The kind but painful smile of Eve, assured the speaker she was not
mistaken, and she continued, after taking time to read the expression
of the countenance of her young friend--
"In common with all of New-York, that town of babbling misses, who
prattle as water flows, without consciousness or effort, and of
whiskered masters, who fancy Broadway the world, and the flirtations
of miniature drawing-rooms, human nature, I believed, on your return
from Europe, that an accepted suitor followed in your train, in the
person of Sir George Templemore."
"Nothing in my deportment, or in that of Sir George, or in that of
any of my family, could justly have given rise to such a notion,"
said Eve, quickly.
"Justly! What has justice, or truth, or even probability, to do with
a report, of which love and matrimony are the themes? Do you not know
_society_ better than to fancy this improbability, child?"

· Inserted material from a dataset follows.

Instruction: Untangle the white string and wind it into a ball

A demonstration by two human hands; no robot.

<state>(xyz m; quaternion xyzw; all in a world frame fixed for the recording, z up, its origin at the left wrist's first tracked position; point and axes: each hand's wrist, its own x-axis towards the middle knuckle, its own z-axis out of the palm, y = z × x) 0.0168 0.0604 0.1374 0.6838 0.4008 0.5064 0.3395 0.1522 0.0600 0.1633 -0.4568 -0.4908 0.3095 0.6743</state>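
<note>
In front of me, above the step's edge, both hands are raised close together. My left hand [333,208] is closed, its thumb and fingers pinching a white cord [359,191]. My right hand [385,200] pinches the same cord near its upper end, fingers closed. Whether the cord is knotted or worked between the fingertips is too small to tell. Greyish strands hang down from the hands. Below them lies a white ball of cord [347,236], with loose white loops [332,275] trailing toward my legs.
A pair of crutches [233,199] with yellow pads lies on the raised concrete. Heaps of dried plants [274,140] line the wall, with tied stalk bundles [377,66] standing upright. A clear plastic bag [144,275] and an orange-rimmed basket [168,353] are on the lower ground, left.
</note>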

"I know that our own sex would better consult their own dignity and
respectability, my dear Mrs. Bloomfield, if they talked less of such
matters; and that they would be more apt to acquire the habits of
good taste, not to say of good principles, if they confined their
strictures more to things and sentiments than they do, and meddled
less with persons."
"And pray, is there no tittle-tattle, no scandal, no commenting on
one's neighbours, in other civilized nations besides this?"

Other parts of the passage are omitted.